Every line from the one containing "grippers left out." to the one containing "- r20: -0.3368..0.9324" in the records below, both included, must be set down exactly, and no other line.

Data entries
*** Block opens ***
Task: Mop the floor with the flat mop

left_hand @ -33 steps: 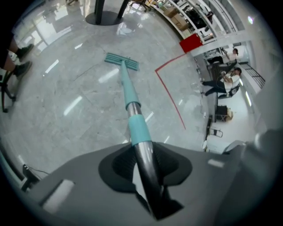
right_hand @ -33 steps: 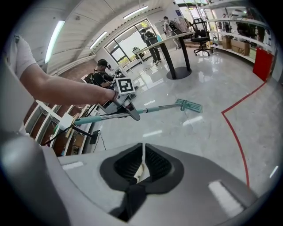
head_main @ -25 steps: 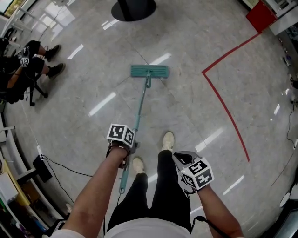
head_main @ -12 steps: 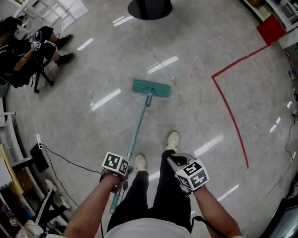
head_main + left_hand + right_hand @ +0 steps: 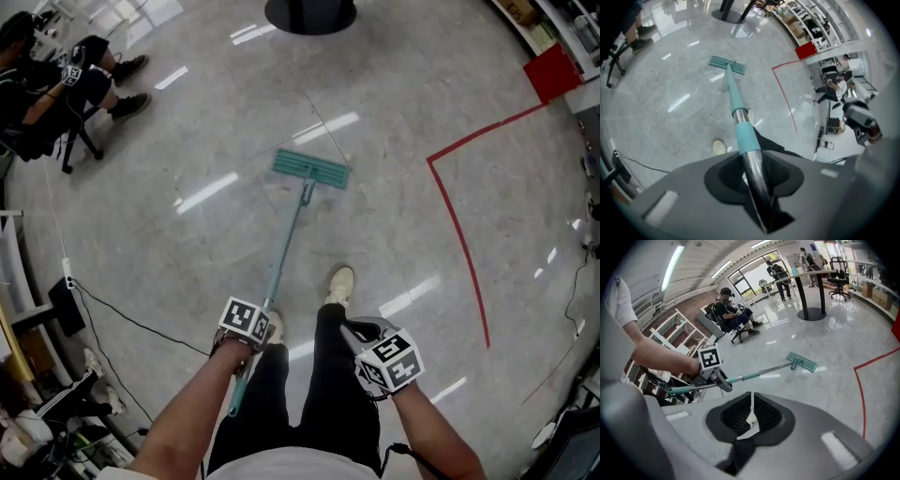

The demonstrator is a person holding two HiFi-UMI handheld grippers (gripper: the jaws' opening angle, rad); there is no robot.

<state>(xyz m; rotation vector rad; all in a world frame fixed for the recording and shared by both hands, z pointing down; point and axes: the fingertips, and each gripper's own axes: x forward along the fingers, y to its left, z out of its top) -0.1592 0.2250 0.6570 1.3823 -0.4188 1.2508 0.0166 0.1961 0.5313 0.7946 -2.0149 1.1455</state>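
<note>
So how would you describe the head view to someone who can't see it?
Seen from above, the left claw grips the handle of a green flat mop resting on a shiny grey floor ahead. The right claw hangs empty beside the person's legs; a red line marks the floor at right.

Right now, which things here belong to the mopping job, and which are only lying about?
For the job: mop, left gripper closed on its handle, floor.
Lying about: red tape line, black cable, round black base.
</note>
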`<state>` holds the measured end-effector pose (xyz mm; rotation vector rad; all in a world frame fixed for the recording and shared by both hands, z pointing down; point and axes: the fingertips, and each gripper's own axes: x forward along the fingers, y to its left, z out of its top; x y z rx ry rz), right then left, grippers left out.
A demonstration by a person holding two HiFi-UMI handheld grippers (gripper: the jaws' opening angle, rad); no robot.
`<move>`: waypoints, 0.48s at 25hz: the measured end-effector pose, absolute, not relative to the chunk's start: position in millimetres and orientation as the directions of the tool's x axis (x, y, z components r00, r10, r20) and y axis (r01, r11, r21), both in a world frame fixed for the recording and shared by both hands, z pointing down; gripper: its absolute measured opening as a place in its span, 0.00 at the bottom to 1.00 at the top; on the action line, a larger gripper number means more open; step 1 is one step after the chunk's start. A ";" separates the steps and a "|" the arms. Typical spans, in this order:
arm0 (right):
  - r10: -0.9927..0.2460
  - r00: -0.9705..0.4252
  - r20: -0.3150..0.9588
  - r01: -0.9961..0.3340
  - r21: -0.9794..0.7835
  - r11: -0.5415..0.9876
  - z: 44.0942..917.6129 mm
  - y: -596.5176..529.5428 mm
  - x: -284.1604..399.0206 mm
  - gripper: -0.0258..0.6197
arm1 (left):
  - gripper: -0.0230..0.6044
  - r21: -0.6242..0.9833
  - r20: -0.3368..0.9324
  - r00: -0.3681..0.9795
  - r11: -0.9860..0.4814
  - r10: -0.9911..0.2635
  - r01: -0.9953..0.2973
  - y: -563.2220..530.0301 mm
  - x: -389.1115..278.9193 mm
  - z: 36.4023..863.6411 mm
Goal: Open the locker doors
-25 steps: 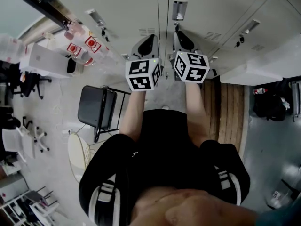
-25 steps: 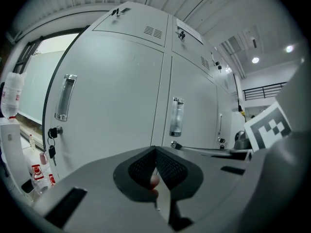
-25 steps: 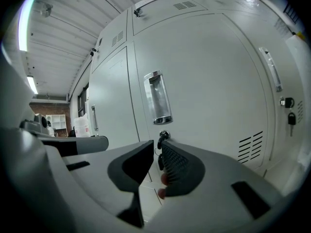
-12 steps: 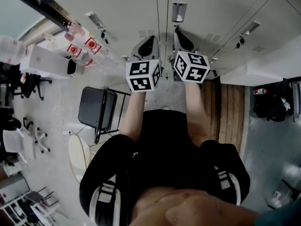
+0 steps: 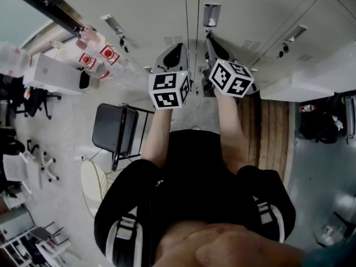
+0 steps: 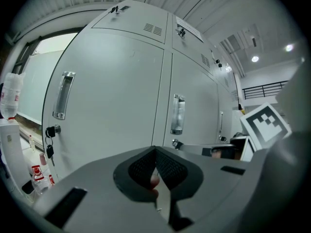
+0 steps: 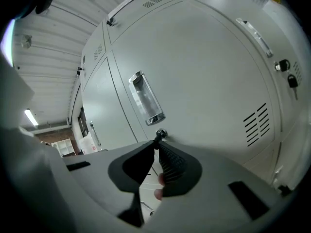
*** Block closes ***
# Answer to the exercise:
`<state>` holds the measured end-effector pose (xyz mm; rotation vector rad; all in a world frame fixed for the recording and shared by both hands, z pointing down; point and axes: the fingertips, and each gripper's own axes: x forward along the fingers, y to its left, z out of its top; x y z rx ry rz), right then left, grippers left out.
A demonstration by a person holding two HiFi-UMI handheld grippers (gripper: the jaws' opening angle, rad); no robot.
`<move>`: waypoints, 0.48s at 25hz: the measured end-effector pose, absolute, not relative to the chunk's start: position in millimetres and orientation as the directions of the tool's x axis (x, y, z components r00, r10, r20) and y axis (r01, r11, r21), both in a world frame fixed for the recording and shared by both hands, z pointing down; gripper: its absolute measured opening as a place in its span, 0.00 at the bottom to 1.00 at the top; on the action line, a larger gripper number means more open; step 1 is one step after the chunk's start. A ";" separates the steps and a "|" the arms. Typical spans, in this order:
arm0 (right):
  - r10: -0.9927..0.2460
  - r00: -0.9705..0.4252
  - r20: -0.3150..0.9588
  - r01: -0.9961..0.3340
  - r21: -0.9794..0.7835
  - r11: -0.5415..0.9876
  - z: 44.0942..917.6129 mm
  - y: -596.5176..529.5428 mm
  - x: -284.1604..399.0206 mm
  - gripper: -0.0258..0.6197
arm1 (left):
  - gripper: -0.0230..0.6044
  - r21: -0.6242..0.9833
  - r20: -0.3368..0.9324

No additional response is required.